The whole listing is to be transcribed exactly as it stands.

___ Data for this exercise ___

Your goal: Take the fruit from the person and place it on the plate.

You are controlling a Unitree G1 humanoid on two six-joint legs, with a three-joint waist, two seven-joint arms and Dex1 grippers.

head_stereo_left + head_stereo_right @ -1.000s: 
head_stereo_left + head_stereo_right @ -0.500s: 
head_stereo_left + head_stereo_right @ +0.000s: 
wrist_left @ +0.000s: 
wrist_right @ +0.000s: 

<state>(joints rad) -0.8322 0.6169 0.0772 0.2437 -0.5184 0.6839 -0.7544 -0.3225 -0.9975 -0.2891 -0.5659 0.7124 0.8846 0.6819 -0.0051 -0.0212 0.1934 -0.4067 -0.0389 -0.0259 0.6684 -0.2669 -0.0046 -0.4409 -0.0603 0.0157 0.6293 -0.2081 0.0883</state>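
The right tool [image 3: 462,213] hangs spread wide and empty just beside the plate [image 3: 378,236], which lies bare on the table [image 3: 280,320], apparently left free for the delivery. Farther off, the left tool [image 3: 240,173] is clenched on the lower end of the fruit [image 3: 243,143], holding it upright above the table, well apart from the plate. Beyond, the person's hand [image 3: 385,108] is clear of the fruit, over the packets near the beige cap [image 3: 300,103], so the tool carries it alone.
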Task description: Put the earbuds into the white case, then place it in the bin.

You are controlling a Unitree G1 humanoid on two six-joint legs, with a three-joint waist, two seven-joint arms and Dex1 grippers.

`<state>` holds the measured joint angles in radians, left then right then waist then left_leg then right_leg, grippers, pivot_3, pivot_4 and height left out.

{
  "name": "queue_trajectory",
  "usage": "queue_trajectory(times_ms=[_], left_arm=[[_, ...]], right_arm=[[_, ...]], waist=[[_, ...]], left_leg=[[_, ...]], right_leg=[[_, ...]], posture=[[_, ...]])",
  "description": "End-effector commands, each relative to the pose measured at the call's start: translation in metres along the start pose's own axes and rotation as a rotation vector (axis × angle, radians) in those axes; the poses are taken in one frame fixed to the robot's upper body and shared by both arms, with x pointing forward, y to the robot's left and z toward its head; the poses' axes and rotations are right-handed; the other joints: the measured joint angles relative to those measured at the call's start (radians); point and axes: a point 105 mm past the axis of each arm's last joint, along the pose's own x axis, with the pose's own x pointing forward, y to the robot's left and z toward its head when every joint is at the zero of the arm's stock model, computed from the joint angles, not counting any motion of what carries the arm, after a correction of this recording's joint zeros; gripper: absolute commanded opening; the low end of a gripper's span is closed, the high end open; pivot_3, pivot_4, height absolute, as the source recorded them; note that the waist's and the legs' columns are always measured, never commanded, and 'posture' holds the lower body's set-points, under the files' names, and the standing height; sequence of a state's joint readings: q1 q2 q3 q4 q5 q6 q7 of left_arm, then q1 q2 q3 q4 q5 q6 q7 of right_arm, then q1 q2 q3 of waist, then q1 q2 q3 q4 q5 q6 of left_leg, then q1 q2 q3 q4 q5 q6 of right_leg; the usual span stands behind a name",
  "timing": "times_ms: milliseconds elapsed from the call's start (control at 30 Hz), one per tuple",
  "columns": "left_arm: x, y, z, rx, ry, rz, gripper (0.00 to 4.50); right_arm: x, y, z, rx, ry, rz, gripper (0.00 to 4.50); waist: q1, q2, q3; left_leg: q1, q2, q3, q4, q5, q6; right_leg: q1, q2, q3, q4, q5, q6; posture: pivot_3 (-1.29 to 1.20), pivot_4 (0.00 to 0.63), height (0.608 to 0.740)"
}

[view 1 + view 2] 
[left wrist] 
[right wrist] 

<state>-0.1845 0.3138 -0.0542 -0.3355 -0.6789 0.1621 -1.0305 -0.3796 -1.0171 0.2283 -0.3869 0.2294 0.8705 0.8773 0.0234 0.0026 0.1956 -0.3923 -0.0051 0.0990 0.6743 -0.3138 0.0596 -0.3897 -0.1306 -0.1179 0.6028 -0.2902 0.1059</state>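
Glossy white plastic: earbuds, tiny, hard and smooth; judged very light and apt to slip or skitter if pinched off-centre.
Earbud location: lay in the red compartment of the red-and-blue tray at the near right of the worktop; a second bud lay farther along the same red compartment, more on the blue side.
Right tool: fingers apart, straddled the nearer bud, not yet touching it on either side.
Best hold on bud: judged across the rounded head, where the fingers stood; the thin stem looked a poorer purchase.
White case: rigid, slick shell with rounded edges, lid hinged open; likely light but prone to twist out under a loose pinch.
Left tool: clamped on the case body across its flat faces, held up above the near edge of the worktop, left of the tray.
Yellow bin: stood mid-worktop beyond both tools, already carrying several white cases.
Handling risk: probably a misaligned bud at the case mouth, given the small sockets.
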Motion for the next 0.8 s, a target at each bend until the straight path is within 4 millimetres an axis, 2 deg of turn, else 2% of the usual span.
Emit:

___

Written response:
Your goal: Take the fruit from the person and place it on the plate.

You are controlling a Unitree G1 humanoid on two six-joint legs, with a three-joint waist, two seven-joint arms and Dex1 grippers.

head_stereo_left + head_stereo_right @ -1.000s: 
head_stereo_left + head_stereo_right @ -0.500s: 
head_stereo_left + head_stereo_right @ +0.000s: 
wrist_left @ +0.000s: 
wrist_right @ +0.000s: 

<state>(joints rad) -0.8322 0.6169 0.0772 0.2437 -0.5184 0.6839 -0.7544 -0.3225 -0.9975 -0.2891 -0.5659 0.7124 0.8846 0.6819 -0.0051 -0.0212 0.1934 -0.4067 -0.0389 -0.0259 0.6684 -0.2669 -0.0046 -0.4409 -0.0603 0.0157 0.6293 -0.2081 0.0883</state>
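The right tool [image 3: 462,213] hangs spread wide and empty just beside the plate [image 3: 378,236], which lies bare on the table [image 3: 280,320], apparently left free for the delivery. Farther off, the left tool [image 3: 240,173] is clenched on the lower end of the fruit [image 3: 243,143], holding it upright above the table, well apart from the plate. Beyond, the person's hand [image 3: 385,108] is clear of the fruit, over the packets near the beige cap [image 3: 300,103], so the tool carries it alone.
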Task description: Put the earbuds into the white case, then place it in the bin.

You are controlling a Unitree G1 humanoid on two six-joint legs, with a three-joint waist, two seven-joint arms and Dex1 grippers.

`<state>` holds the measured joint angles in radians, left then right then waist then left_leg then right_leg, grippers, pivot_3, pivot_4 and height left out.

{
  "name": "queue_trajectory",
  "usage": "queue_trajectory(times_ms=[_], left_arm=[[_, ...]], right_arm=[[_, ...]], waist=[[_, ...]], left_leg=[[_, ...]], right_leg=[[_, ...]], posture=[[_, ...]])",
  "description": "End-effector commands, each relative to the pose measured at the call's start: translation in metres along the start pose's own axes and rotation as a rotation vector (axis × angle, radians) in those axes; the poses are taken in one frame fixed to the robot's upper body and shared by both arms, with x pointing forward, y to the robot's left and z toward its head; the poses' axes and rotations are right-handed; the other joints: the measured joint angles relative to those measured at the call's start (radians); point and axes: a point 105 mm past the axis of each arm's last joint, along the pose's own x axis, with the pose's own x pointing forward, y to the robot's left and z toward its head when every joint is at the zero of the arm's stock model, computed from the joint angles, not counting any motion of what carries the arm, after a correction of this recording's joint zeros; gripper: absolute commanded opening; the low end of a gripper's span is closed, the high end open; pivot_3, pivot_4, height absolute, as the source recorded them; note that the waist's and the legs' columns are always measured, never commanded, and 'posture' holds the lower body's set-points, under the files' names, and the standing height; sequence of a state's joint readings: q1 q2 q3 q4 q5 q6 q7 of left_arm, then q1 q2 q3 q4 q5 q6 q7 of right_arm, then q1 q2 q3 of waist, then q1 q2 q3 q4 q5 q6 of left_leg, then q1 q2 q3 q4 q5 q6 of right_leg; the usual span stands behind a name",
  "timing": "times_ms: milliseconds elapsed from the call's start (control at 30 Hz), one per tuple",
  "columns": "left_arm: x, y, z, rx, ry, rz, gripper (0.00 to 4.50); right_arm: x, y, z, rx, ry, rz, gripper (0.00 to 4.50); waist: q1, q2, q3; left_leg: q1, q2, q3, q4, q5, q6; right_leg: q1, q2, q3, q4, q5, q6; posture: pivot_3 (-1.29 to 1.20), pivot_4 (0.00 to 0.63), height (0.608 to 0.740)"
}

[view 1 + view 2] 
[left wrist] 
[right wrist] 

<state>-0.1845 0.3138 -0.0542 -0.3355 -0.6789 0.1621 -1.0305 -0.3796 -1.0171 0.2283 -0.3869 0.2294 0.8705 0.8773 0.0234 0.0026 0.1956 -0.3923 -0.0051 0.0990 0.6743 -0.3138 0.0596 -0.3897 -0.1306 -0.1179 0.6028 -0.2902 0.1059</state>
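Glossy white plastic: earbuds, tiny, hard and smooth; judged very light and apt to slip or skitter if pinched off-centre.
Earbud location: lay in the red compartment of the red-and-blue tray at the near right of the worktop; a second bud lay farther along the same red compartment, more on the blue side.
Right tool: fingers apart, straddled the nearer bud, not yet touching it on either side.
Best hold on bud: judged across the rounded head, where the fingers stood; the thin stem looked a poorer purchase.
White case: rigid, slick shell with rounded edges, lid hinged open; likely light but prone to twist out under a loose pinch.
Left tool: clamped on the case body across its flat faces, held up above the near edge of the worktop, left of the tray.
Yellow bin: stood mid-worktop beyond both tools, already carrying several white cases.
Handling risk: probably a misaligned bud at the case mouth, given the small sockets.
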Motion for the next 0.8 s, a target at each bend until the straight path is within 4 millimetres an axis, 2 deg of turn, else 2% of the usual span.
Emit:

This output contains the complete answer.